Monday, April 11, 2011

Ayn Rand, The Tower Of Babel, Breakfast



Ellsworth Toohey was displeased. “It was most unwise of you, Dominique,” he said in the privacy of her office. His voice did not sound smooth.

“I know it was.”

“Can’t you change your mind and refuse?”

“I won’t change my mind, Ellsworth.”

He sat down, and shrugged; after a while he smiled. “All right, my dear, have it your own way.”

She ran a pencil through a line of copy and said nothing.

Toohey lighted a cigarette. “So he’s chosen Steven Mallory for the job,” he said.

“Yes. A funny coincidence, wasn’t it?”

“It’s no coincidence at all, my dear. Things like that are never a coincidence. There’s a basic law behind it. Though I’m sure he doesn’t know it and nobody helped him to choose.”

“I believe you approve?”

“Wholeheartedly. It makes everything just right. Better than ever.”

“Ellsworth, why did Mallory try to kill you?”

“I haven’t the faintest idea. I don’t know. I think Mr. Roark does. Or should.
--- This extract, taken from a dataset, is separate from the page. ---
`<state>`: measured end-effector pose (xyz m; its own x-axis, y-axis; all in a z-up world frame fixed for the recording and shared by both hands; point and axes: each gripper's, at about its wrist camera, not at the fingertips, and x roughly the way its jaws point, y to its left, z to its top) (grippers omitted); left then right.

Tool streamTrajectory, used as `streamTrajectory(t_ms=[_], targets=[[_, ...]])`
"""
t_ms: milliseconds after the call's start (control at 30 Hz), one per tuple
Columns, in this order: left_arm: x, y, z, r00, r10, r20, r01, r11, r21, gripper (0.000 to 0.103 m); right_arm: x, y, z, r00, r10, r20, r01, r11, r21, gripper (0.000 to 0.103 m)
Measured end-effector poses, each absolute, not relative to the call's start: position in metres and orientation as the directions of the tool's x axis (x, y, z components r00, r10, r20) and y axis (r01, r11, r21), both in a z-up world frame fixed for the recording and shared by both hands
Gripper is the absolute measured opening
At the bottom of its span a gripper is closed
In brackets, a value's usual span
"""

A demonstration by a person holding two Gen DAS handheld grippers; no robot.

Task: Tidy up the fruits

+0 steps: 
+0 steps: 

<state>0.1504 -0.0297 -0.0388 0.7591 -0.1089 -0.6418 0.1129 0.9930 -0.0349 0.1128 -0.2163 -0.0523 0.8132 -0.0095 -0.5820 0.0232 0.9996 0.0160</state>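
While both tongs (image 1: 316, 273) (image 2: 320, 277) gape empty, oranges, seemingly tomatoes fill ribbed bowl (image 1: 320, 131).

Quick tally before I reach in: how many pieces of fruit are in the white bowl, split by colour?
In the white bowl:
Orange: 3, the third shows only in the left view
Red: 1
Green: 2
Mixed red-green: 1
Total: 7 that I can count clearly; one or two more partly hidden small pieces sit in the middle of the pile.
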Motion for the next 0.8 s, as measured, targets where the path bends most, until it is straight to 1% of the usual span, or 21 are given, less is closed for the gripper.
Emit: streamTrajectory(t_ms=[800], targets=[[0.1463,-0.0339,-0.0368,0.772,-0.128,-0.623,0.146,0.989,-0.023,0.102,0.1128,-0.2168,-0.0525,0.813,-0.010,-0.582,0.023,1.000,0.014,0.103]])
Incidentally, who selected you to pose for that statue? Roark or Mallory?”

“That’s none of your business, Ellsworth.”

“I see. Roark.”

“Incidentally, I’ve told Roark that it was you who made Hopton Stoddard hire him.”
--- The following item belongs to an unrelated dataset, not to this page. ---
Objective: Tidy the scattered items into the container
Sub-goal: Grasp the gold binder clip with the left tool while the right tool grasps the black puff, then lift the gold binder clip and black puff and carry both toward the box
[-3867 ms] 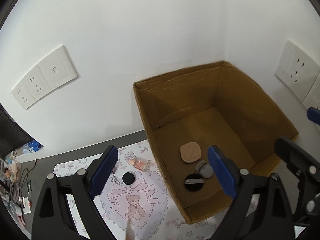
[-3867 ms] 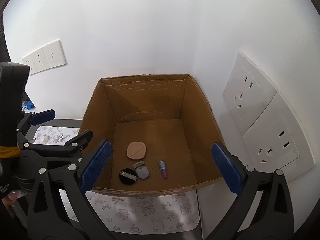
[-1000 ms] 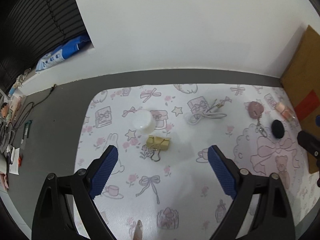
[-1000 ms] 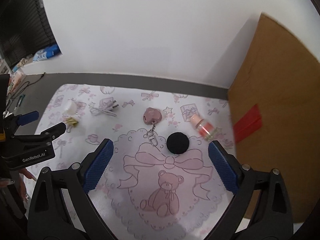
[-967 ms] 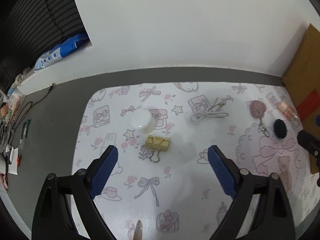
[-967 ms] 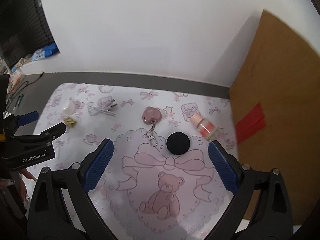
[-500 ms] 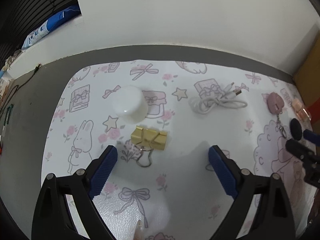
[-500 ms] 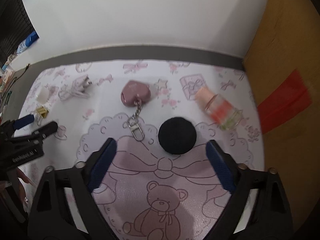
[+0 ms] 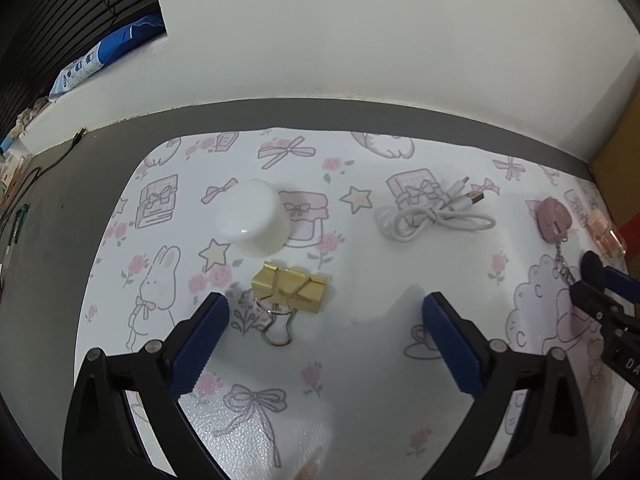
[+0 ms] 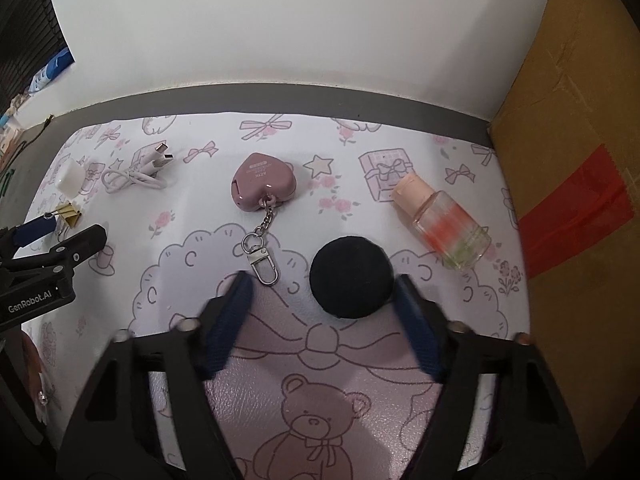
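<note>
right tongs (image 10: 322, 294) closing, black puff (image 10: 351, 276) between, unpinched | left tongs (image 9: 325, 316) wide, empty | bottle (image 10: 442, 222) clear only right view

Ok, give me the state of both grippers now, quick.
Left gripper: open, empty, over the gold binder clip.
Right gripper: closing, black round puff between fingers, not yet gripped.

A plain white wall (image 9: 360, 32) rises behind a grey table (image 9: 52, 248), which carries a pale mat (image 10: 340, 380) printed with bows, stars and a bear. To the left, dark slatted blinds (image 9: 60, 8) stand above a white sill (image 9: 120, 76) (a blue packet (image 9: 100, 56) lies there). Light is soft, even.
</note>
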`<control>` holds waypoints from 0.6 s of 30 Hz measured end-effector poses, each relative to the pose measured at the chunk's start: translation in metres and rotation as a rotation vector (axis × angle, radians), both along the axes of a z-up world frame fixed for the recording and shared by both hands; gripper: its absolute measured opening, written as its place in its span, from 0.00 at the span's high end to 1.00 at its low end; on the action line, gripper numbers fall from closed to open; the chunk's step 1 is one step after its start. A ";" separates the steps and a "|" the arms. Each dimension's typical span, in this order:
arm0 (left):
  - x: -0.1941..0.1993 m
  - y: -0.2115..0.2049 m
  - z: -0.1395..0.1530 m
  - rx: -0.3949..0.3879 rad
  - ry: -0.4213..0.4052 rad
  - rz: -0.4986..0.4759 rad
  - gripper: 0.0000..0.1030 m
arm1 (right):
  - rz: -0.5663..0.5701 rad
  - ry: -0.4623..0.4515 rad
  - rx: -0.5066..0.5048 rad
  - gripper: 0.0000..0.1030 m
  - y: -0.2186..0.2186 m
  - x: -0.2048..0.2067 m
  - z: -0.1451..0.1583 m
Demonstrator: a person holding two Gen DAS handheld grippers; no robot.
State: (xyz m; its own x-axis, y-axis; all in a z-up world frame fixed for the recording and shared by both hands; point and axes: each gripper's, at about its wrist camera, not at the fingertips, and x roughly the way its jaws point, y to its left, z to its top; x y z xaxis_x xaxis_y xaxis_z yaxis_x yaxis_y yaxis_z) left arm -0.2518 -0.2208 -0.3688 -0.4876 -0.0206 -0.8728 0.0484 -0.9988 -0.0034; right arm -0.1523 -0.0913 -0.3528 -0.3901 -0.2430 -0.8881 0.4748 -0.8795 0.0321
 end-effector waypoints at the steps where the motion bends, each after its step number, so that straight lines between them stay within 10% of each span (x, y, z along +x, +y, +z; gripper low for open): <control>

He stopped his cigarette in mid-air; then moved again and placed it in his mouth.

“You did? Why?”

“I saw the drawings of the temple.”

“That good?”

“Better, Ellsworth.”

“What did he say when you told him?”

“Nothing. He laughed.”

“He did? Nice of him. I daresay many people will join him after a while.”








“Be careful,” she said, “I think they’re going to fall.”

“No,” I said, “this is solid. This is the best kitchen table Tower of Babel ever.”

“I think they’re going to fall,” she said, again.

“No,” I said. “I thought this through. The bottom rows are oranges. They’re firm, but they have a little give in them. Then apples. The apples are hard and tall. On top of the apples, the green peppers aren’t that strong, but they give a lot of height. The tomatoes on top of the green peppers are the perfect top, like red aircraft lights on top of an electrical tower. Look at that.”

“I think they’re going to fall,” she said, a third time.

“Maybe I should get my camera,” I said.

She put her spatula—very carefully!—against one of the bottom oranges. Then she roughly pushed the orange out of position. The apples above that orange fell, pushing the other oranges out of position. Then all the apples, green peppers and tomatoes fell. The kitchen table Tower of Babel collapsed. Everything scattered.

“Why would you do that?” I asked. “You just destroy for the sake of destruction. You’re some kind of monster. You see, that’s the kind of thing, that’s the very kind of thing, that Dominique Francon would never do to Howard Roark.”

“Come on,” she said. “Clean up my kitchen. Breakfast is ready. And Dominique Francon didn’t do that to Howard Roark just because she was always too tired from sleeping with every other guy in the novel.”

“That’s so not true,” I said. “You’re just being vicious. She never slept with Steven Mallory. Hell, she posed naked for him but she never slept with him.”

“Dominique didn’t sleep with Steven Mallory,” she said, “because Steven Mallory was gay.”

“I can’t believe you would say that,” I said. “How could those words even come out of your mouth?”

“Think about it,” she said. “Of course Steven Mallory was gay. That’s why Howard didn’t mind Dominique posing naked for Mallory. He knew that Mallory was hot for him, not her. And that’s why Mallory tried to kill Toohey. Mallory and Toohey were some kind of gay lovers. They had an affair, but Mallory was a real artist and realized what a scumbag Toohey was, so he left him. But it was a lovers’ spat. Mallory was all pissed off at having been lied to and manipulated. So he tried to kill Toohey. It all makes sense.”

“I can’t believe you would say these things,” I said. “I can’t believe you would think these things. Look at me. I’m having breakfast with a monster.”

“Come on,” she said. “The tomatoes fell on the floor. Pick them up, wash them off and meet me in the dining room. Food’s ready.

I started my day playing with a monster’s tomatoes.